Another relevant result of the model is that contact lens wearers are more likely to suffer CVS. This is consistent with previous studies. Tauste et al. [13] found, in the group of workers exposed to the computer for more than 6 h a day, that contact lens wearers were almost five times more likely to suffer CVS (OR 4.85; 95% CI 1.25–18.80). Kojima et al. [38] also observed lower tear reservoir volumes in contact lens wearers, as well as higher visual symptom scores associated with blurred vision and visual difficulties.

Finally, a work schedule with shifts including nights was also associated by the model with the development of CVS. Previous studies [39,40,41] suggest an association between rotating night shift work and several diseases, including cardiovascular disease, cancer risk, diabetes, hypertension, chronic fatigue, developing excess weight and obesity, sleeping problems and early spontaneous pregnancy loss.

Taking into account that the AUC means the ability of the model to detect computer vision syndrome and also the results obtained by means of the Youden index (a single statistic that captures the performance of dichotomous diagnostic test), the results of the proposed model are promising.

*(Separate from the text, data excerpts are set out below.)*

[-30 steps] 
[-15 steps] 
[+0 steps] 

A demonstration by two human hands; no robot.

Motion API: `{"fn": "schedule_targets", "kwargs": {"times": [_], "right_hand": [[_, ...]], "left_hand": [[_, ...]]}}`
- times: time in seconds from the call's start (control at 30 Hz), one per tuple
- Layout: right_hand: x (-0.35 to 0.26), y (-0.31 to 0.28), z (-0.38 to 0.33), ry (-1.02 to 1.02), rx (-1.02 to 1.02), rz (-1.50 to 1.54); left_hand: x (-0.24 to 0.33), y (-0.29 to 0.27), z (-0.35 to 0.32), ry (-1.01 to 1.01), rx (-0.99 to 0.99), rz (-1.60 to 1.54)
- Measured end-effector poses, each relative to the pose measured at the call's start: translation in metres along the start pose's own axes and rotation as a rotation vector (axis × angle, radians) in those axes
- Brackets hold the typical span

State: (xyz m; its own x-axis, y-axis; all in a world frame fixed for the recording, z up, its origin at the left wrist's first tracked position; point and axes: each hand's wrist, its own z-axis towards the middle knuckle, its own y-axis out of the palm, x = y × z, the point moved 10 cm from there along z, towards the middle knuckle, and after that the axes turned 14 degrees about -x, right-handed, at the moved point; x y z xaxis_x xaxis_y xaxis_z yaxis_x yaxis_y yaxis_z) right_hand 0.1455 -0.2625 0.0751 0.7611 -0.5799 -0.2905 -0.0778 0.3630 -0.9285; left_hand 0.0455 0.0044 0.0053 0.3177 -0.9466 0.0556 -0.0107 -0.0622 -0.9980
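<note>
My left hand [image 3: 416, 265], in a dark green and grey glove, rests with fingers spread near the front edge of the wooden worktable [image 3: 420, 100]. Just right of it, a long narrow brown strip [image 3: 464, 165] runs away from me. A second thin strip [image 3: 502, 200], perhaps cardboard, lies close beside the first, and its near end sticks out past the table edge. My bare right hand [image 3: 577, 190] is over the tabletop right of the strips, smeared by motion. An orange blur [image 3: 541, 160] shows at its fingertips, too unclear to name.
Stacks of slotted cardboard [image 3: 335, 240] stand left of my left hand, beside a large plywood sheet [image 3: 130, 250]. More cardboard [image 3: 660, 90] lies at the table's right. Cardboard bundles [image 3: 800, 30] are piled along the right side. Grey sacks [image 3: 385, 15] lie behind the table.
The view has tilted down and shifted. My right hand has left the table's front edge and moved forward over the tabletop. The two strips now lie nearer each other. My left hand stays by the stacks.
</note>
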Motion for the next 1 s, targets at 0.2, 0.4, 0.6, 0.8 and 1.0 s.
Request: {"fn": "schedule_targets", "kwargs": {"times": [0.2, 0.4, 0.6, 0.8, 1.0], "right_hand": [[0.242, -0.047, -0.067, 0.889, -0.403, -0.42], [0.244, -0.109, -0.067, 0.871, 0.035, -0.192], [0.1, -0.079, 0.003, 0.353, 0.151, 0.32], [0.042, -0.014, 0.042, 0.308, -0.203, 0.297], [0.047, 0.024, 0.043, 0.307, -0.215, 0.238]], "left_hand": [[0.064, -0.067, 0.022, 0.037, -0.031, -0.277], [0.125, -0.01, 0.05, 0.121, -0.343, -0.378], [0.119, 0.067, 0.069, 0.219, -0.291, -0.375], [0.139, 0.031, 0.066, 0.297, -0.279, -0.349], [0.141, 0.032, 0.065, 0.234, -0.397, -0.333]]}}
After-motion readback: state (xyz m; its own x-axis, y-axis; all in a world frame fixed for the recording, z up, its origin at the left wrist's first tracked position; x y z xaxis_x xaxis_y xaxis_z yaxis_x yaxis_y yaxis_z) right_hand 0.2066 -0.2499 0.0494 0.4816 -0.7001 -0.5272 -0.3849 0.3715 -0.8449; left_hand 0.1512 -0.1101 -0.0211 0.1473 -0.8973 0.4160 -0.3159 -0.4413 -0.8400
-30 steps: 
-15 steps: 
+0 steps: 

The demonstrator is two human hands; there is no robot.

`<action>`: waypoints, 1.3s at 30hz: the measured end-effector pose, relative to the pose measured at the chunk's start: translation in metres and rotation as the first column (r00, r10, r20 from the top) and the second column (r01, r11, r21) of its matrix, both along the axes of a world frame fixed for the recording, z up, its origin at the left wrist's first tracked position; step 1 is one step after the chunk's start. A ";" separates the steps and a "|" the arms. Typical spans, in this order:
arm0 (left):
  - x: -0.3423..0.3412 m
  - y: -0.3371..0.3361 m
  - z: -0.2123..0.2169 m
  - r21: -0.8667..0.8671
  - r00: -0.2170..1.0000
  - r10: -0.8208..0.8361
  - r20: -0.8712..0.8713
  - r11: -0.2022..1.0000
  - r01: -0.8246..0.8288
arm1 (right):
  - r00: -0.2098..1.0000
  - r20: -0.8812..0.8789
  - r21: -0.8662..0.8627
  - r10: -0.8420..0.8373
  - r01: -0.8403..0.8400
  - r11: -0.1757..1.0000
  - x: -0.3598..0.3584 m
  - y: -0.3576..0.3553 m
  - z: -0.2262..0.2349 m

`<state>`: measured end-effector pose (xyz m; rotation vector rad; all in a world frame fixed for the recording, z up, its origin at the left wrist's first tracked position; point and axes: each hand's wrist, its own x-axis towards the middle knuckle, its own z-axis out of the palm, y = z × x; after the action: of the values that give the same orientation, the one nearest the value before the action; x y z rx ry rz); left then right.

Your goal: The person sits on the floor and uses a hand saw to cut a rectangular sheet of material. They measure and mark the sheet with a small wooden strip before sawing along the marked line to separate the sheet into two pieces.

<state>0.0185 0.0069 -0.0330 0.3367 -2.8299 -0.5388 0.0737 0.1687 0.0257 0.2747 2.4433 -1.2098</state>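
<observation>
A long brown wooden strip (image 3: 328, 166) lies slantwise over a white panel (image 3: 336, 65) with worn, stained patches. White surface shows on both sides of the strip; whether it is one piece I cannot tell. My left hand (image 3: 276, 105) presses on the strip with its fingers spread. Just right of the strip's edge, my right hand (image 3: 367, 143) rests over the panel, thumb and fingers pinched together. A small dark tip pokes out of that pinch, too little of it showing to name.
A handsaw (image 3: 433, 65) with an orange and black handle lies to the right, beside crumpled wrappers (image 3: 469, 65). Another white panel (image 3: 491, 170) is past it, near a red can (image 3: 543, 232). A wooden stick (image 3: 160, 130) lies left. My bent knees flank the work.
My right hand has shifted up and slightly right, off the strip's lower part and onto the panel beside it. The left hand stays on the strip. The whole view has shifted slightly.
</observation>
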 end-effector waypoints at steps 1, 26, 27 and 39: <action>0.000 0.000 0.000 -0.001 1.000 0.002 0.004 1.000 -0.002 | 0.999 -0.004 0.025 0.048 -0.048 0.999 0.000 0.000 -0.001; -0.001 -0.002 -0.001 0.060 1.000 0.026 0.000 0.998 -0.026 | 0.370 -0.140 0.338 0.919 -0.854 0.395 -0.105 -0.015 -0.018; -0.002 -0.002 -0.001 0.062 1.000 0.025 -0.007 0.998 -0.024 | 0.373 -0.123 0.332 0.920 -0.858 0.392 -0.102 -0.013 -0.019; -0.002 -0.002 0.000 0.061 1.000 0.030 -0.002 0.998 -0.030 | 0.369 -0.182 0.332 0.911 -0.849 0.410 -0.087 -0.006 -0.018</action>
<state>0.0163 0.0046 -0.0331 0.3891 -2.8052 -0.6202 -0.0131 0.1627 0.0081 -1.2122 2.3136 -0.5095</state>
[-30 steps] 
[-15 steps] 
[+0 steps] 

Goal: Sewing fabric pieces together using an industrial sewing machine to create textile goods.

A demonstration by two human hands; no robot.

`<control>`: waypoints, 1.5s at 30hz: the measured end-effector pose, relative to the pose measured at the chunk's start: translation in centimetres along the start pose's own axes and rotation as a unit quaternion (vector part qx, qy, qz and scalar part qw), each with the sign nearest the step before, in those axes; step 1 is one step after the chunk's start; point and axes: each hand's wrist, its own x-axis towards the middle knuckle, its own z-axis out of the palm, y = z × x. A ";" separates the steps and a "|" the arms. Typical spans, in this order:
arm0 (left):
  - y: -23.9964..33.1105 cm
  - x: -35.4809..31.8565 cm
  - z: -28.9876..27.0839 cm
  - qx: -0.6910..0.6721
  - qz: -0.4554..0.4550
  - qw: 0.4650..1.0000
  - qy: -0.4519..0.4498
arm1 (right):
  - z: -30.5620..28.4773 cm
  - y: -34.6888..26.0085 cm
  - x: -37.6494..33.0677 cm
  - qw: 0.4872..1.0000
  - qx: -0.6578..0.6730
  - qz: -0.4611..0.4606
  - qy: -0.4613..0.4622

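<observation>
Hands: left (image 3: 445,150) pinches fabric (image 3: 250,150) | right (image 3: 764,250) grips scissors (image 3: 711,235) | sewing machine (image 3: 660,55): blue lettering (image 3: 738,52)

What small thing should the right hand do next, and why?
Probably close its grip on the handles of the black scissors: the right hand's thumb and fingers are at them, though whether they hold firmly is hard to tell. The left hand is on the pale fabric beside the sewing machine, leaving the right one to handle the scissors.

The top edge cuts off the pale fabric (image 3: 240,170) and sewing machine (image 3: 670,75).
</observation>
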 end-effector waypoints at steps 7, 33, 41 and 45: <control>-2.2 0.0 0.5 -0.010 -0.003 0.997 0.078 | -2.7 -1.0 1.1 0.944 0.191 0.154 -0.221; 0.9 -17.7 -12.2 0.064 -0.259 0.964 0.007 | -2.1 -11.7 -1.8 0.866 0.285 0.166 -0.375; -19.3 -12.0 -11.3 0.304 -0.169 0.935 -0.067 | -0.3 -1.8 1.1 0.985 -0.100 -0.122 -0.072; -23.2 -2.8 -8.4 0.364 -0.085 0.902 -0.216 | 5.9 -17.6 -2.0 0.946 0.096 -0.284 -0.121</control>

Nevertheless, these results should be interpreted with caution given the limitations of our study. The first of these is that it was a cross-sectional design, and we cannot be sure that the cause precedes the effect. A second one is that we did not include ophthalmic examinations that inform us of the workers’ refractive state.

Despite these limitations, the use of a validated questionnaire to measure CVS is a particular strength of this research, and this is the first study that describes the relationship between CVS and its associated factors among health personnel by means of genetic algorithms and support vector machines. Both machine learning techniques are combined. SVM are used in order to perform classifications due to its well-known performance, while genetic algorithms are employed in order to optimize the SVM parameters.

Finally, we would like to remark that the main contribution of the present research is a novel hybrid methodology which is able to determine the most important variables in a classification problem.